Les pêcheurs parlent d’un « impact record » avec des bateaux à l’arrêt depuis décembre.

Les pêcheurs parlent d'un "impact record" avec des bateaux à l'arrêt depuis décembre.

«Cette année, l’impact a battu des records. Nous avons des bateaux qui, depuis décembre, ne vont pas en mer. Les plus grands bateaux sont partis hier [dimanche] et aujourd’hui ils sont déjà à l’arrêt», a déclaré Carlos Cruz, président de l’Apropesca, dans une interview à Lusa.

 

Selon l’organisation, de nombreuses familles «souffrent déjà», car les armateurs doivent payer leurs travailleurs, qu’ils pêchent ou non.

«Ils doivent payer le salaire, la nourriture et l’hébergement. Ensuite, il y a les dépenses dans les chantiers, avec les assurances et l’entretien. Un bateau à l’arrêt a toujours des éléments qui se détériorent», a-t-il dit.

L’Apropesca compte environ 120 membres le long de toute la côte, qui facturent mensuellement plus de deux millions d’euros.

Environ 1% de cette somme correspond aux quotas payés à l’Apropesca, qui a assuré travailler actuellement «sans recevoir un centime».

Carlos Cruz a également averti que les meilleures périodes de pêche passent sans que les pêcheurs puissent capturer, comme celle du bar, qui se termine le 15 mars.

En conséquence, le commerce des régions les plus touchées «est complètement à l’arrêt» et manque du «poisson sauvage» sur le marché, notamment pour la restauration.

Avec moins de poisson, le prix «explose» aux enchères, a indiqué le président de l’Apropesca.

Carlos Cruz a également mentionné qu’à ce jour, seule la mairie de Vila do Conde a avancé une aide de 250 euros à tous les travailleurs résidents.

Concernant le fonds de compensation salariale, mesure que le gouvernement a pointée comme disponible pour ce secteur, le président de l’Apropesca a déclaré qu’il n’arrivera qu’en décembre et que les pêcheurs ont besoin d’une aide directe.

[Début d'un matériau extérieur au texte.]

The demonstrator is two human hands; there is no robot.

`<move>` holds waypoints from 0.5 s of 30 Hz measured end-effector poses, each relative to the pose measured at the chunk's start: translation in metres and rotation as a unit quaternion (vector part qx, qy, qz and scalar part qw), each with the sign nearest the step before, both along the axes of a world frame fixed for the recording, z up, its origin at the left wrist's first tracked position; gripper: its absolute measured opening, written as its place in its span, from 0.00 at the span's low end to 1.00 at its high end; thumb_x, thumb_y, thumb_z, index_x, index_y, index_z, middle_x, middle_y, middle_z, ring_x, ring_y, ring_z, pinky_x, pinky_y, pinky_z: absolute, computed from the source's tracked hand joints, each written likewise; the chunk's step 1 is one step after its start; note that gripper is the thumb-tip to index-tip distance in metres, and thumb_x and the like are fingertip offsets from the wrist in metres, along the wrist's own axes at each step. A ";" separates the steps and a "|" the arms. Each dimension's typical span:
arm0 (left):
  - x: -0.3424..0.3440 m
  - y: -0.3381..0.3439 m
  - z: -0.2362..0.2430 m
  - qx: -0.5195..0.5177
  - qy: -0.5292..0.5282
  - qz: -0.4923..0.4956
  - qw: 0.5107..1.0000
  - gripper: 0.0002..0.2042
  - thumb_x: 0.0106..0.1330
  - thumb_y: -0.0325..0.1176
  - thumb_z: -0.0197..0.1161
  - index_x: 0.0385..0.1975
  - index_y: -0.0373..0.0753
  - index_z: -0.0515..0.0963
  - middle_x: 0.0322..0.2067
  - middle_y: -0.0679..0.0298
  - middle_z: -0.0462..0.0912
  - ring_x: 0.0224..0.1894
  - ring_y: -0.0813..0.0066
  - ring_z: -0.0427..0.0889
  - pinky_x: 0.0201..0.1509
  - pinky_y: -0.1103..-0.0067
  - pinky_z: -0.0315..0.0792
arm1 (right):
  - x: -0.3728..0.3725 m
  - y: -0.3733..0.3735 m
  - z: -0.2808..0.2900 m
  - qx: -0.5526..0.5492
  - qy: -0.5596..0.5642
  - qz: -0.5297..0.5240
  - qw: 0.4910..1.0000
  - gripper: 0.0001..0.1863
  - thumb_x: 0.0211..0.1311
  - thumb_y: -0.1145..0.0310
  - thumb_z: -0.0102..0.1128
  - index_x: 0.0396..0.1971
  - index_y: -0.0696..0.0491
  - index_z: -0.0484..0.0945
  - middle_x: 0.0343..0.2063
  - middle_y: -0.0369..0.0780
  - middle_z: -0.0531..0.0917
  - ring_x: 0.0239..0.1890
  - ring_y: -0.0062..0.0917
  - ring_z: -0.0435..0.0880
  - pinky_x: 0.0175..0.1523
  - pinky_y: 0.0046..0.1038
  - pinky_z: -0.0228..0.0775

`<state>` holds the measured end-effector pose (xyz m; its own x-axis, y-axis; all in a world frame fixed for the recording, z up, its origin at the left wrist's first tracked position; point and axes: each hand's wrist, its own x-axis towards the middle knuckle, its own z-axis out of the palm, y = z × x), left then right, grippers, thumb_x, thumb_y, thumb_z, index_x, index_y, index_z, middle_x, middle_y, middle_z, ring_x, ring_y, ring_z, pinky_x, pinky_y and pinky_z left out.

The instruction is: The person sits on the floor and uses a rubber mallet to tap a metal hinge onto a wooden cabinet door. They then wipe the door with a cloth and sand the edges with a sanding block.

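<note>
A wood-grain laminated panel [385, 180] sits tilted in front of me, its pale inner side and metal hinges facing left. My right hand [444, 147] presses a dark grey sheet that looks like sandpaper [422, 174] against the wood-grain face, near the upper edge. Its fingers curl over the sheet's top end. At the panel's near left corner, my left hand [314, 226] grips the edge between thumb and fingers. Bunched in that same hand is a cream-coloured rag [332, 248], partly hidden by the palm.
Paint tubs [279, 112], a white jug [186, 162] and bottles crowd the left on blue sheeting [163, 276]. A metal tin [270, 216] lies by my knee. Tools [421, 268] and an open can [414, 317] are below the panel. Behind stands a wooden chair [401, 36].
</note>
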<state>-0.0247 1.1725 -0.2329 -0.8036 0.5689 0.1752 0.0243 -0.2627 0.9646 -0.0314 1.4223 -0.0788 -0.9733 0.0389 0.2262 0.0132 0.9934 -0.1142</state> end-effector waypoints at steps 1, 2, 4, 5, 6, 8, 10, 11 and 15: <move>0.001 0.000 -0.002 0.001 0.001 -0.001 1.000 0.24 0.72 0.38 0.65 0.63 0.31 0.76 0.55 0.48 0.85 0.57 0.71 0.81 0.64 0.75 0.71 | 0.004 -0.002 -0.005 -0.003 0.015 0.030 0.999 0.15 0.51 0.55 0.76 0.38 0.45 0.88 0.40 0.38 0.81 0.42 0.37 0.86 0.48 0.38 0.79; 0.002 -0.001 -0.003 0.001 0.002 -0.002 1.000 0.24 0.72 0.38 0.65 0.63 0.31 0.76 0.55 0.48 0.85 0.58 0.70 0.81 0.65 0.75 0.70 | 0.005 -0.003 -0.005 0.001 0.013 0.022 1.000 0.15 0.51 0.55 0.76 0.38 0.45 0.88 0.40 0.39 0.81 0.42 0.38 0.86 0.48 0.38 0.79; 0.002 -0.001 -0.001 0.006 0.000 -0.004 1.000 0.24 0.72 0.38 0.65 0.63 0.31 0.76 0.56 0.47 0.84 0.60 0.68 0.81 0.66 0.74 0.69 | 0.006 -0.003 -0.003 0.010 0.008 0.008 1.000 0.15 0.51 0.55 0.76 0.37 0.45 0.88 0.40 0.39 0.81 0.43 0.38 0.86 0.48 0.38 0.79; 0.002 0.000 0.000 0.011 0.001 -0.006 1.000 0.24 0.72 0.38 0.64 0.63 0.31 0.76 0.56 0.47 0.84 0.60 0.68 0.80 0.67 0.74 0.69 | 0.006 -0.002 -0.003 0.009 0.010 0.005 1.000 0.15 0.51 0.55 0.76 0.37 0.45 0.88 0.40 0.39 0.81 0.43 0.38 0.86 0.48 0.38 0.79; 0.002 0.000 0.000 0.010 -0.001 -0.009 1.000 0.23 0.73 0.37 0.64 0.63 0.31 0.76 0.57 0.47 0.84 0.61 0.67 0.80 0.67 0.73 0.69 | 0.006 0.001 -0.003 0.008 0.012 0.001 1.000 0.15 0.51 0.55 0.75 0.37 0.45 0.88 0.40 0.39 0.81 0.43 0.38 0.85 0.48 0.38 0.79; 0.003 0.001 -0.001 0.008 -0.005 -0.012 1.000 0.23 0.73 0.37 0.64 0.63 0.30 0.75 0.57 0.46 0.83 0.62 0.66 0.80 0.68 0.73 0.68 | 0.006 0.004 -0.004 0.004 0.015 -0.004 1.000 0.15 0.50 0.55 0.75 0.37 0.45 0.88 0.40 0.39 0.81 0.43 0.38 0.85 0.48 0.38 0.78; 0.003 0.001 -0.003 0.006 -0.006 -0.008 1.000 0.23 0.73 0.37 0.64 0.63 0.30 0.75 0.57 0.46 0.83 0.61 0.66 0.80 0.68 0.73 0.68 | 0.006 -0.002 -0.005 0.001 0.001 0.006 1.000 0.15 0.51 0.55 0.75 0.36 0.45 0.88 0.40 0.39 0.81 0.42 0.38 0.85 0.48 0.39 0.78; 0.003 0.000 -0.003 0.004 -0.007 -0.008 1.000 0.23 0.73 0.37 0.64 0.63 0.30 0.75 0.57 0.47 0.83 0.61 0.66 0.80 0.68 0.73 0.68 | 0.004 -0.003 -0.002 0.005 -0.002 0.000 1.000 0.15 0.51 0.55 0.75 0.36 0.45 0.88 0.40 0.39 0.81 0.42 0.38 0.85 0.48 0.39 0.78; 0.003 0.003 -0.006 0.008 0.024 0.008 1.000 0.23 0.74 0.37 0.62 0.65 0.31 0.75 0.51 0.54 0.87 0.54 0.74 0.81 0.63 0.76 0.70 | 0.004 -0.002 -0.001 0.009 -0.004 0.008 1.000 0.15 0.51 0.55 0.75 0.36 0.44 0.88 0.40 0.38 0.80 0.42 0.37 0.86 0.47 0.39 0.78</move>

En plus des préjudices matériels et économiques causés par le mauvais temps, Carlos Cruz a souligné que les plages sont «inondées de pins, de branches et de bois flotté», qui ont débouché en mer et ont été emportés, ajoutant qu’il y a beaucoup de travail à faire.

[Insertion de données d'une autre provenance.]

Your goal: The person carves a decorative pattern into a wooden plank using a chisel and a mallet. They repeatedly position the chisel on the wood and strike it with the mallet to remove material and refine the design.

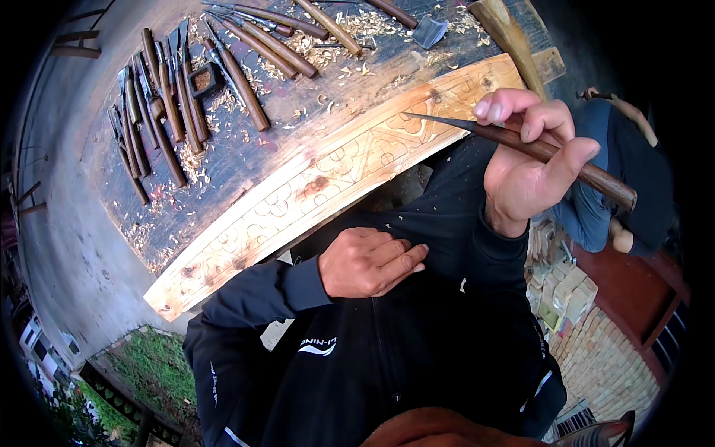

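My right hand (538, 156) holds a slim tool (558, 156) by its dark wooden handle, its long tapered metal tip pointing left over a pale wooden board (298, 208). I cannot tell whether the tip touches the wood. The board runs diagonally along the workbench's near edge, with knots and an outlined pattern of petals, circles and straight lines. My left hand (366, 262) lies against my dark jacket below the board, fingers curled and closed; whatever is under them, if anything, is hidden.
Several wooden-handled carving tools (249, 89), a small dark box (205, 80), a wooden mallet (506, 37) and shavings lie on the worn bench (149, 223). Another person (625, 179) is bent over at the right, beside stacked pale blocks (570, 290) and paving.
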`<state>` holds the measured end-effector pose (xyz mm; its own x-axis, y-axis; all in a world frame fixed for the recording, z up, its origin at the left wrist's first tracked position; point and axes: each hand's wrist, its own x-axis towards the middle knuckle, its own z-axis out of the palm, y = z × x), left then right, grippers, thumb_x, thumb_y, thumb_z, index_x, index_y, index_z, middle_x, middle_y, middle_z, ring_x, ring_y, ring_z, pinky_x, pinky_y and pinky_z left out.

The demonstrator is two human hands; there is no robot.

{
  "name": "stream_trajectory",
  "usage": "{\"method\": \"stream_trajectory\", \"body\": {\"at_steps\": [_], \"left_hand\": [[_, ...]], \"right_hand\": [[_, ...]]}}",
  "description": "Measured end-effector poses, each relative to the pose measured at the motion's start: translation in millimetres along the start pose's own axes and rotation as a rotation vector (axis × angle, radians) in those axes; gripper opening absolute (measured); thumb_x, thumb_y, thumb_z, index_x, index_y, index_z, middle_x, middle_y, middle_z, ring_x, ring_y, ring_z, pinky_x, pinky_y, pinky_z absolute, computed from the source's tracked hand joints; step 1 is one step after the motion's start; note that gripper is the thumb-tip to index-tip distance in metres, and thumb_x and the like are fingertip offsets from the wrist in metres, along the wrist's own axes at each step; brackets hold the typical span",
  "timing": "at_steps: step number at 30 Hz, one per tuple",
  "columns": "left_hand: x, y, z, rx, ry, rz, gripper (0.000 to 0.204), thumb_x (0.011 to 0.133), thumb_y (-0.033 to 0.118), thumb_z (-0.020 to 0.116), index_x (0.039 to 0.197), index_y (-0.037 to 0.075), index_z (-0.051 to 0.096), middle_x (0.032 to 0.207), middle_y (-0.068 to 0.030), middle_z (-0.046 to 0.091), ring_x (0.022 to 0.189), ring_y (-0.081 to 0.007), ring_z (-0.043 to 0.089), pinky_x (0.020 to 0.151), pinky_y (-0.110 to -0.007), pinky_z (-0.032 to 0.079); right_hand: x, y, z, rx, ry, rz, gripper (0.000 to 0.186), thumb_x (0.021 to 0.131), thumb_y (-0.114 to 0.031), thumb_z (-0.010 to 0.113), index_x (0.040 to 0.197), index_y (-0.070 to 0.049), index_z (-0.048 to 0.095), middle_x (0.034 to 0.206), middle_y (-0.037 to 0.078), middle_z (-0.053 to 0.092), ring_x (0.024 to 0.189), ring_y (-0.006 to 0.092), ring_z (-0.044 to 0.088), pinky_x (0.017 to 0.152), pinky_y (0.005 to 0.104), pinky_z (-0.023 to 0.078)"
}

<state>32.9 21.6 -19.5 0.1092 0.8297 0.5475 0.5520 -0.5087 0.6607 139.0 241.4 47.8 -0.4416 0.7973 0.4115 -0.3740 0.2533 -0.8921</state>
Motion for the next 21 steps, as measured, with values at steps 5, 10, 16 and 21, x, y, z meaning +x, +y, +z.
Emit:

«Je n’ai jamais vu une année comme celle-ci», a-t-il déploré.

Seize personnes sont mortes au Portugal suite au passage des dépressions Kristin, Leonardo et Marta, qui ont également provoqué de nombreux blessés et déplacés.

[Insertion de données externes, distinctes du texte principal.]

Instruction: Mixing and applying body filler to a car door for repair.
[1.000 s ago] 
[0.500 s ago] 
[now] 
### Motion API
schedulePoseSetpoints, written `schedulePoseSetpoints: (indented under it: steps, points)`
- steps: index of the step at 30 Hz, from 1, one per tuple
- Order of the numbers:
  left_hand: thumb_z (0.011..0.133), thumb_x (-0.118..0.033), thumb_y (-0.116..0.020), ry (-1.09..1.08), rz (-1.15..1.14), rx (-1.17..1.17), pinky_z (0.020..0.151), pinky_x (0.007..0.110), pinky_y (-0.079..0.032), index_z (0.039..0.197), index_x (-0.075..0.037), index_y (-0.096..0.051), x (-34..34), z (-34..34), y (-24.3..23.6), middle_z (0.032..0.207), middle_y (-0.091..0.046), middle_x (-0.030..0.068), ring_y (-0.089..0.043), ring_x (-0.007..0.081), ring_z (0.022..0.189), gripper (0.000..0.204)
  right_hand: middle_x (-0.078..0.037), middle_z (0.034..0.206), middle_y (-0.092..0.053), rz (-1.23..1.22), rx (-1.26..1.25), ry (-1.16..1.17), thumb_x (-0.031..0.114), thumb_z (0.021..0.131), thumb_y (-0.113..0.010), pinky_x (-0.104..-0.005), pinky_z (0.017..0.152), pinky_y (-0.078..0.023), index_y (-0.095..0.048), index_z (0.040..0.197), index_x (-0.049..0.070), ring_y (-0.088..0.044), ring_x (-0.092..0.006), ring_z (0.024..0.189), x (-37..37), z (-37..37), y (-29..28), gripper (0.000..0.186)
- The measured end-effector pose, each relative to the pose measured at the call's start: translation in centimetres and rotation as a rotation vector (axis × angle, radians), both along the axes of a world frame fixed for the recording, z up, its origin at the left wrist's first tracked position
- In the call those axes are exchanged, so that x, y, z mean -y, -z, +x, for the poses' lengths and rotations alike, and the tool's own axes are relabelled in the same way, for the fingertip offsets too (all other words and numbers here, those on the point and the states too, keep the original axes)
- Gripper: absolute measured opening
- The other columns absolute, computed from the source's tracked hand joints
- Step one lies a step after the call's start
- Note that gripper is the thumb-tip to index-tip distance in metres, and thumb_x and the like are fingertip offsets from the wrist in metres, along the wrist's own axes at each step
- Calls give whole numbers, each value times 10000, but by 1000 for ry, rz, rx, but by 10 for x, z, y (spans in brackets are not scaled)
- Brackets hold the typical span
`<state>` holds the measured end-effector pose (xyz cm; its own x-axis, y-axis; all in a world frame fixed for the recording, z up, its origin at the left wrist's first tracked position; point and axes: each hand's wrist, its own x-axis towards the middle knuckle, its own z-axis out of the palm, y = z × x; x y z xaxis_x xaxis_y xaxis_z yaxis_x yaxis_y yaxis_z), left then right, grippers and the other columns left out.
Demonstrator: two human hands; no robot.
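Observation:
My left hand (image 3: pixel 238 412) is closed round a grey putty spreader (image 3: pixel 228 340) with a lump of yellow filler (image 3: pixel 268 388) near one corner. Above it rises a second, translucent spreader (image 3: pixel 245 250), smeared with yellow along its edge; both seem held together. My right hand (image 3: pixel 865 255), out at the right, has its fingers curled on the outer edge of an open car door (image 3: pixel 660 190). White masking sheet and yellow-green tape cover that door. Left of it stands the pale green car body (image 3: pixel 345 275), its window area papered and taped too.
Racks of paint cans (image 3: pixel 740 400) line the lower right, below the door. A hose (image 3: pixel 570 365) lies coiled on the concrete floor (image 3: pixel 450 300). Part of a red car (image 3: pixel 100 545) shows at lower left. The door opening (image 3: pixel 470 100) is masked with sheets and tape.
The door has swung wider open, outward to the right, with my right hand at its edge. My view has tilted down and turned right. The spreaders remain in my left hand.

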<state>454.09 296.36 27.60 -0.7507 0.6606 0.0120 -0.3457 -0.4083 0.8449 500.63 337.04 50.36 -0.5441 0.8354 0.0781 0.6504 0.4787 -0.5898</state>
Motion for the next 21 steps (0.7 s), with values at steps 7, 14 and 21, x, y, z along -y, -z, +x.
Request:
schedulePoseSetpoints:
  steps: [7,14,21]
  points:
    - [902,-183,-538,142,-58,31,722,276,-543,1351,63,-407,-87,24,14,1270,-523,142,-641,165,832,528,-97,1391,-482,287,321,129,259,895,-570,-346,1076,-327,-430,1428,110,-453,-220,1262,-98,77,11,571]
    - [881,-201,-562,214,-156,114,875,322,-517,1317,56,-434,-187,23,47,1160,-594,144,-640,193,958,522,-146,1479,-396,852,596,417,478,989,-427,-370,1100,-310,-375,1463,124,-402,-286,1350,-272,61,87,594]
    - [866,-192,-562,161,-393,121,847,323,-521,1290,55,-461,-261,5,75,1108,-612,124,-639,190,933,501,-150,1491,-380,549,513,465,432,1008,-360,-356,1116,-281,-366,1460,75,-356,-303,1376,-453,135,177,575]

La destruction totale ou partielle de maisons, d’entreprises et d’équipements, la chute d’arbres et de structures, la fermeture de routes, d’écoles et de services de transport, et la coupure d’énergie, d’eau et de communications, les inondations et les crues sont les principales conséquences matérielles de la tempête.

Les régions Centre, Lisbonne et Vallée du Tage et Alentejo ont été les plus touchées.

La situation de calamité qui couvrait les 68 municipalités les plus touchées a pris fin le 15 février.